Its almost inevitable that Actions follow as a direct result to the sheer Volume of People/Vehicles & Visits made to some areas.
What's the answer !...Who knows !.

There is only SO much land in the UK as an island, & A LOT of people on it.
Bring back 'Individual & Personal Responsibility for ones actions & Self Discipline Values' would maybe be high on my election trail manifesto !.


----------



## Deleted member 58330 (Feb 7, 2017)

mistericeman said:


> That WAS the understanding... nod and a wink from Dave on the gate as he collected your money... However as I understand it the situation is different as of this year due to the new owners of the private estate that Penmon priory/point is on.
> Unless I have misunderstood the situation.


Motorhomes still stop overnight as nobody enforces it. The scenario now is that only the gutsy stay there, ie ignore the signs, which is what I do 50% of the time if I feel I am not inonveniencing anybody.


----------



## Adriafan (Jul 29, 2017)

Coppied over from a previous thread :-
This comes as no surprise. Last time we were there it was quite crowded but the real problem was a group of 3 vans on the grass. They formed a "corral" and played defening music till about midnight. This was accomapanied by the expected shouting, bawling and puking. Not in the first flush of youth either. Also did not pick up the pit bull dogshit. If I owned the land I'd probably be doing the same. 
Agree with the other posts. This has all to do with greed on the owners part and the behaviour of a minority of campers. I don't know how this can be tackled but until we get a grip on the antisocial behaviour land owners will take the only option open to them.


----------



## Deleted member 58330 (Jul 30, 2017)

Yes they were there if I recall. Never been back there anyway as it was not good place to stay if you arrive late on. Anybody been there recently.


----------



## trevskoda (Jul 30, 2017)

The big sing says no buses but the one below states a charge,bit confusing id say and imposable to inforce unless in a court room which will not happen due to cost of getting someone there.
I would just park up and sleep(not camp)and vanish early in the morning leaving no trace of ones self.
As for trying to educate the grate unwashed about behaving correctly id say just wasting your time,chimps could be trained easyer.


----------



## mistericeman (Jul 30, 2017)

trevskoda said:


> The big sing says no buses but the one below states a charge,bit confusing id say and imposable to inforce unless in a court room which will not happen due to cost of getting someone there.
> I would just park up and sleep(not camp)and vanish early in the morning leaving no trace of ones self.
> As for trying to educate the grate unwashed about behaving correctly id say just wasting your time,chimps could be trained easyer.



AFAIK Penmon is private land Trev ...so whilst signs may or may not be enforceable I'd personally view stopping there when not wanted the same as stopping in someones front garden...

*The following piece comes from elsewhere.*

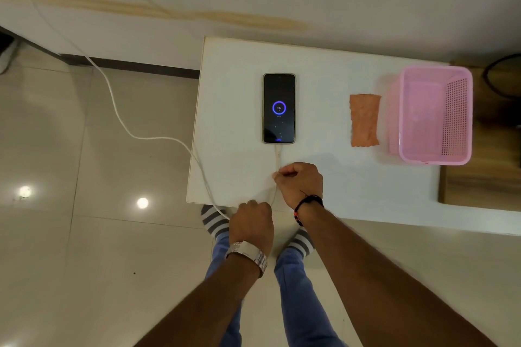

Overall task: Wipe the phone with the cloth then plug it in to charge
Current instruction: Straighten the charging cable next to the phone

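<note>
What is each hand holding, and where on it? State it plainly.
Both hands hold the white charging cable. The right hand pinches it just below the phone; the left hand grips it farther along, at the table's near edge.

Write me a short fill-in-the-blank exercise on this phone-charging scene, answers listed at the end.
1. The phone lies face up with a white ____ plugged into its near end.
2. The orange cloth lies between the phone and the pink ____.
3. The right hand pinches the cable; the left hand holds it at the table's ____ edge.

Answers: cable; basket; near
</note>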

The situation used to be as I understand it that overnighting was turned a blind eye to (especially as there was a small amount of money involved) however following the change of ownership that's no longer the case .
Can't say I've been back recently as the point itself was like a bloody circus (or Scarboroughs sealife centre lol) so far too busy for our liking,we did however find a spot close by that was deserted ...AND there are lots and lots more places to explore where there are no signs .


----------



## trevskoda (Jul 30, 2017)

mistericeman said:


> AFAIK Penmon is private land Trev ...so whilst signs may or may not be enforceable I'd personally view stopping there when not wanted the same as stopping in someones front garden...
> 
> The situation used to be as I understand it that overnighting was turned a blind eye to (especially as there was a small amount of money involved) however following the change of ownership that's no longer the case .
> Can't say I've been back recently as the point itself was like a bloody circus (or Scarboroughs sealife centre lol) so far too busy for our liking,we did however find a spot close by that was deserted ...AND there are lots and lots more places to explore where there are no signs .



True but all land is owned by someone,i do get your point about overcrowding but thats the way things are going to go as people go & do as they like now without the conditioning/brainwashing we all got when young as to what you should or should not do.
A point in law ,if you have no gate (and this includes a priv house/ biz premises it is just about imposable to inforce,  travelers take this advantage here all the time and stay for mths on end.
Im not advocating we should do so but a one of overnight will cause no bother if thats what someone wishes to do.


----------



## Deleted member 58330 (Jul 31, 2017)

better off on the green in Beauamaris, town council run and it is common land being a green.  Yes you pay to go in but they cannot prosecute you for staying overnight.  They do not have the governing by laws.  Hint hint.


----------